- **How to complete this task**
Please copy the lines below exactly, from the first one through the line showing "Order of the".

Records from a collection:
++++++++++
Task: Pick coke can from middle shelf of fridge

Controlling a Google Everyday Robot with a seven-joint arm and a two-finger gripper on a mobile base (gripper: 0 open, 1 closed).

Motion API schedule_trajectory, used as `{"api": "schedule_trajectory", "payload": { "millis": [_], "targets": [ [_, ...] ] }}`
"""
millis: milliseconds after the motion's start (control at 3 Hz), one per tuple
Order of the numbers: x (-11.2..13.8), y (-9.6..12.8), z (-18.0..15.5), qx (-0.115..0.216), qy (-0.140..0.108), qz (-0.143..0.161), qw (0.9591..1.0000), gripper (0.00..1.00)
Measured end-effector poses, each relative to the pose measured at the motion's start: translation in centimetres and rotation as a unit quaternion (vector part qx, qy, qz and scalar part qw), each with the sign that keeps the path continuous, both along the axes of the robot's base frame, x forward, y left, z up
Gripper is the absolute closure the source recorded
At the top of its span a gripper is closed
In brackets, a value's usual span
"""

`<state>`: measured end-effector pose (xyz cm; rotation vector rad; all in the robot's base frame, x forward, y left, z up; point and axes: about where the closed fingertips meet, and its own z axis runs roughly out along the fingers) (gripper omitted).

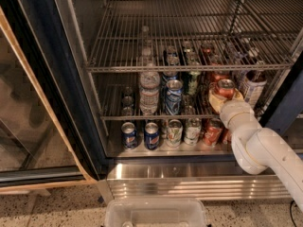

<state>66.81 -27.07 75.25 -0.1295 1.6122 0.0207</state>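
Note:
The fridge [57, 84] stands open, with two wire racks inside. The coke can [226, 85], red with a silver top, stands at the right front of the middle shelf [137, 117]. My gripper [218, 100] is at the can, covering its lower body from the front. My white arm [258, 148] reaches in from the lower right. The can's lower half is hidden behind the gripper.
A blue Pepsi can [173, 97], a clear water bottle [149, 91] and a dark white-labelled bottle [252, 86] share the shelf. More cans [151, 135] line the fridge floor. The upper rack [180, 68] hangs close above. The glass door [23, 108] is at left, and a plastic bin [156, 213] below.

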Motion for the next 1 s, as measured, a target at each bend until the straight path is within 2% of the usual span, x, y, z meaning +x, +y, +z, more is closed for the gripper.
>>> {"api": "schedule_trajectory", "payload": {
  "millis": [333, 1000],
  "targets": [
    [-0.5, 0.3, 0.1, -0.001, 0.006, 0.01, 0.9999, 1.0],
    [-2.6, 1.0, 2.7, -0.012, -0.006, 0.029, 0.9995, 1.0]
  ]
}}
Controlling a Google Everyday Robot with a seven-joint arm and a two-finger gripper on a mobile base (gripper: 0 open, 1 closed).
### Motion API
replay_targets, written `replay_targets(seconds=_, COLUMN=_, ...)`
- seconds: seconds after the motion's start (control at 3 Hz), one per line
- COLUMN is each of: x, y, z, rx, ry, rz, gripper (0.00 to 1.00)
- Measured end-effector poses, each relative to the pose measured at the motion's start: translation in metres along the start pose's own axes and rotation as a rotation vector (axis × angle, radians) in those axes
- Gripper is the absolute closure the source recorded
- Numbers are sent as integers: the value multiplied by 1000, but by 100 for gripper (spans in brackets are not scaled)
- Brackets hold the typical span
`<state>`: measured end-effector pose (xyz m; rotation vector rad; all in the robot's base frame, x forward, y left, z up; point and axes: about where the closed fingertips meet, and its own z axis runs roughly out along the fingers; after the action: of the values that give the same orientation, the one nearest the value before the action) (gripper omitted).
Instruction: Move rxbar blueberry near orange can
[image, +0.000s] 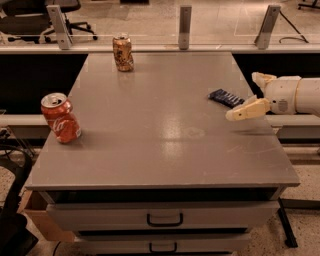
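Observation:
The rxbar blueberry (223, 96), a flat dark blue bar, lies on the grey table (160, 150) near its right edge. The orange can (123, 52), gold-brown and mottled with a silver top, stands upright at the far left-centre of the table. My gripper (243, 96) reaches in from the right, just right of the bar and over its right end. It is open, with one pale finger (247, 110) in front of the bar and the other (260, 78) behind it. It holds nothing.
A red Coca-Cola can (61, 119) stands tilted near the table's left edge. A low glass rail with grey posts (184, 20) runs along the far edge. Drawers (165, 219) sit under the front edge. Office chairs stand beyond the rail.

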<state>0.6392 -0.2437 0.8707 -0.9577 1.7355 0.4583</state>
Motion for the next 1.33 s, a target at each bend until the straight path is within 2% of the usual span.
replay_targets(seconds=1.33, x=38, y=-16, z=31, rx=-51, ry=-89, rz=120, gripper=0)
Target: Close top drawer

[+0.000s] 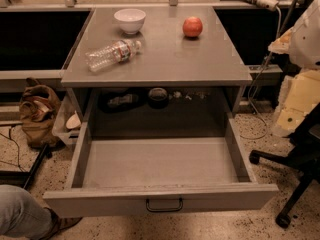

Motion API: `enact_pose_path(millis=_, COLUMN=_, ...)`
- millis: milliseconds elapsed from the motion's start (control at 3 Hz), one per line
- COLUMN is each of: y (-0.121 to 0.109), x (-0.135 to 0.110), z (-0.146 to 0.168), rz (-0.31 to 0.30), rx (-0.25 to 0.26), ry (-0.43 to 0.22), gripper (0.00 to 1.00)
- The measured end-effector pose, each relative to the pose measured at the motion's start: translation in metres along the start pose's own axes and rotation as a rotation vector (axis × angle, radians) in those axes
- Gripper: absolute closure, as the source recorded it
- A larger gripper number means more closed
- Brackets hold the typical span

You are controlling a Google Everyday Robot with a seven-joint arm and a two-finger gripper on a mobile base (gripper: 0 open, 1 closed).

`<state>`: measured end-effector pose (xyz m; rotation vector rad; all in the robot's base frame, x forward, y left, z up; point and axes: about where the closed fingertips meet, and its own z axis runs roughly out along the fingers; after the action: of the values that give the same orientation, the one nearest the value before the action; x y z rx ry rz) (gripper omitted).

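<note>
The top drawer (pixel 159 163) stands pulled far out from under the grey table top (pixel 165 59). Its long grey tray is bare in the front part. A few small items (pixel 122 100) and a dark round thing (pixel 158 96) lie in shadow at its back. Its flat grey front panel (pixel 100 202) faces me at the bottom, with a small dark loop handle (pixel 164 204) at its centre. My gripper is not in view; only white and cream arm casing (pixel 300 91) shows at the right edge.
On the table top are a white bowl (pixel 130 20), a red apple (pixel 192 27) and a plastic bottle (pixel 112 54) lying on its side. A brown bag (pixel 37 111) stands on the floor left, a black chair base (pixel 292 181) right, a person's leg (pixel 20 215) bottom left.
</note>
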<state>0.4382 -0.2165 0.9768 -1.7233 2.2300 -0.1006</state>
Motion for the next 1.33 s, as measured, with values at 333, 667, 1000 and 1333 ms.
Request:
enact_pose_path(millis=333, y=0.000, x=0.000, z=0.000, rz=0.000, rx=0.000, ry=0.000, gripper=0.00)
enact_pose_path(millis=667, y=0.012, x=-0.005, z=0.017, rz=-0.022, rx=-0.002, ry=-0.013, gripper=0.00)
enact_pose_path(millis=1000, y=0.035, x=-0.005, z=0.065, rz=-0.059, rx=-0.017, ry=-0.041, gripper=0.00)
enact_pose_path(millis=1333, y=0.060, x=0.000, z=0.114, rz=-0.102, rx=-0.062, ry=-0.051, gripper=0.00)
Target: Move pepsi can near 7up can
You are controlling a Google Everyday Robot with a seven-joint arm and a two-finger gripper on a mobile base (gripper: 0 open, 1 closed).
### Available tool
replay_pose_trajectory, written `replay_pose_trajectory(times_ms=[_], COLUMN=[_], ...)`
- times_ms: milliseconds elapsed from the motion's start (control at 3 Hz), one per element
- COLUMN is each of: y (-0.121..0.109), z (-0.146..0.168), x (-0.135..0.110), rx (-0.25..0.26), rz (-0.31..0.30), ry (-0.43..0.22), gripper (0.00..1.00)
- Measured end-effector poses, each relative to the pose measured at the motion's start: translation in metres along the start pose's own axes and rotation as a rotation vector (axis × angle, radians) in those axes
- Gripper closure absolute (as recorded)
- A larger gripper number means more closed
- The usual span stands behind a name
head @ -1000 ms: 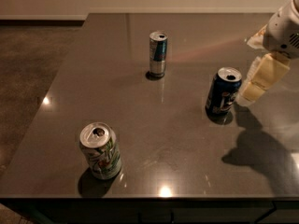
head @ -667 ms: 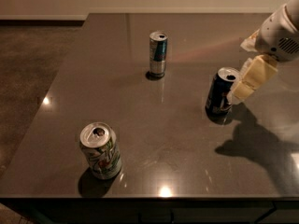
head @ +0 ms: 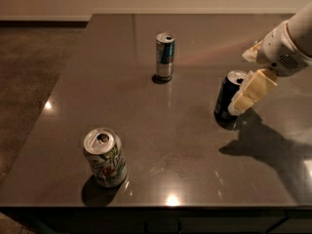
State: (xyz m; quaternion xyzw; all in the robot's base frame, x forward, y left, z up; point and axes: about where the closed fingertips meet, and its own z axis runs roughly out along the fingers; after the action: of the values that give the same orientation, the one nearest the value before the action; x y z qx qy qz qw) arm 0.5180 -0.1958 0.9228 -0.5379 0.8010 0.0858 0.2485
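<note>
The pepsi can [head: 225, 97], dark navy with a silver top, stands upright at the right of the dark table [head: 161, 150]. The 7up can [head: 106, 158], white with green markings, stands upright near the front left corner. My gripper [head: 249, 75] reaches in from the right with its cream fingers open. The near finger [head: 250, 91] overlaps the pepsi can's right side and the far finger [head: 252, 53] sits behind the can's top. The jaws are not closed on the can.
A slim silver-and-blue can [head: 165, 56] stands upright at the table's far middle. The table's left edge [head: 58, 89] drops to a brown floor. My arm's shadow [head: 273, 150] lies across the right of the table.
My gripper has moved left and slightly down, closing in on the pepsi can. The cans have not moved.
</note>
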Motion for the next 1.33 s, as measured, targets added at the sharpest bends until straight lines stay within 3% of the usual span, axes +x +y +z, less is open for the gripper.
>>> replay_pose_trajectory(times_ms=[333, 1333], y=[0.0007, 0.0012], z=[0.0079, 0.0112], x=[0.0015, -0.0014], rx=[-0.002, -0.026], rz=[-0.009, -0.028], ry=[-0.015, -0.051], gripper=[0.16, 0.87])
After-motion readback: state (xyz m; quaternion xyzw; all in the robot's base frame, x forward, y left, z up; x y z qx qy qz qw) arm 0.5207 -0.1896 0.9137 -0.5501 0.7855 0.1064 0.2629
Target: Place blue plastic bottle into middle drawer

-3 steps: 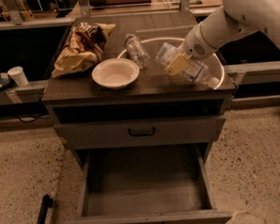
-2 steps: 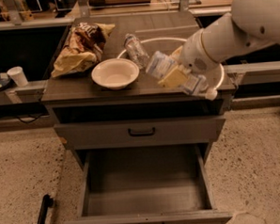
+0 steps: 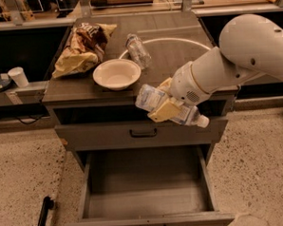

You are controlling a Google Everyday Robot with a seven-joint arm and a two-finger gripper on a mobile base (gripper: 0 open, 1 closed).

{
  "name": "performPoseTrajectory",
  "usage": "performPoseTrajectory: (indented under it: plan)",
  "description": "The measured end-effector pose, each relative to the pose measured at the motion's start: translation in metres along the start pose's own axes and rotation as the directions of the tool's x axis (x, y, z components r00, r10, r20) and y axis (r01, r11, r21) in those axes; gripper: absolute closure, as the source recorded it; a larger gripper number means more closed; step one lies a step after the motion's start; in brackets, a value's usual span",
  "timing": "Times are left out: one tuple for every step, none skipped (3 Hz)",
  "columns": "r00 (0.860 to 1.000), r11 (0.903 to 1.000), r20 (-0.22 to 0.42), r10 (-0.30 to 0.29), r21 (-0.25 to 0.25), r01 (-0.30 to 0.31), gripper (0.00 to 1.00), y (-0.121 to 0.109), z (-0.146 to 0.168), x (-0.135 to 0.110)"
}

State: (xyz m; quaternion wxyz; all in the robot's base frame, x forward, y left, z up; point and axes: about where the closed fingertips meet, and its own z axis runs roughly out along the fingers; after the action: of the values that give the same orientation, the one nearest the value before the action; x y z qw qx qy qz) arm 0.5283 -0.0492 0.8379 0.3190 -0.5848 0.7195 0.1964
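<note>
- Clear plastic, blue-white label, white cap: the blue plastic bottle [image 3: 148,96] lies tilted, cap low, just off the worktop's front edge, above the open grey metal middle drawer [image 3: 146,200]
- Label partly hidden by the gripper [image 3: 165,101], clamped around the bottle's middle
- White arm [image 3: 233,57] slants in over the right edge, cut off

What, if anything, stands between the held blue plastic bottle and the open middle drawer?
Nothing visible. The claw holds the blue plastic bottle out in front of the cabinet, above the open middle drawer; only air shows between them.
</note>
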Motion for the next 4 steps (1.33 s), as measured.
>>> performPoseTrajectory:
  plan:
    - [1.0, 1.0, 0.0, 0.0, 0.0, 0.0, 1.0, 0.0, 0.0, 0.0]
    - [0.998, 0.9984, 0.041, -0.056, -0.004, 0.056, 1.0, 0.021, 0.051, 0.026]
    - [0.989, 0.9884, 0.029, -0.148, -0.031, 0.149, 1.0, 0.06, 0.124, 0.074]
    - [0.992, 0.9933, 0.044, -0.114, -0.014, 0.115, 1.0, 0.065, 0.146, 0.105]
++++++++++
- **Task output**
Task: Pick coke can from middle shelf of fridge

Controlling a Google Everyday Robot with a seven-joint arm and a two-finger gripper on a mobile base (gripper: 0 open, 1 closed).

Motion API schedule_trajectory, used as `{"api": "schedule_trajectory", "payload": { "millis": [_], "targets": [ [_, ...] ] }}`
"""
millis: milliseconds after the motion's start (control at 3 Hz), one per tuple
Order of the numbers: x (-11.2..13.8), y (-9.6..12.8), z (-18.0..15.5), qx (-0.115..0.216), qy (-0.140..0.108), qz (-0.143..0.161), qw (0.9591..1.0000), gripper (0.00..1.00)

Work on this exercise has been finished.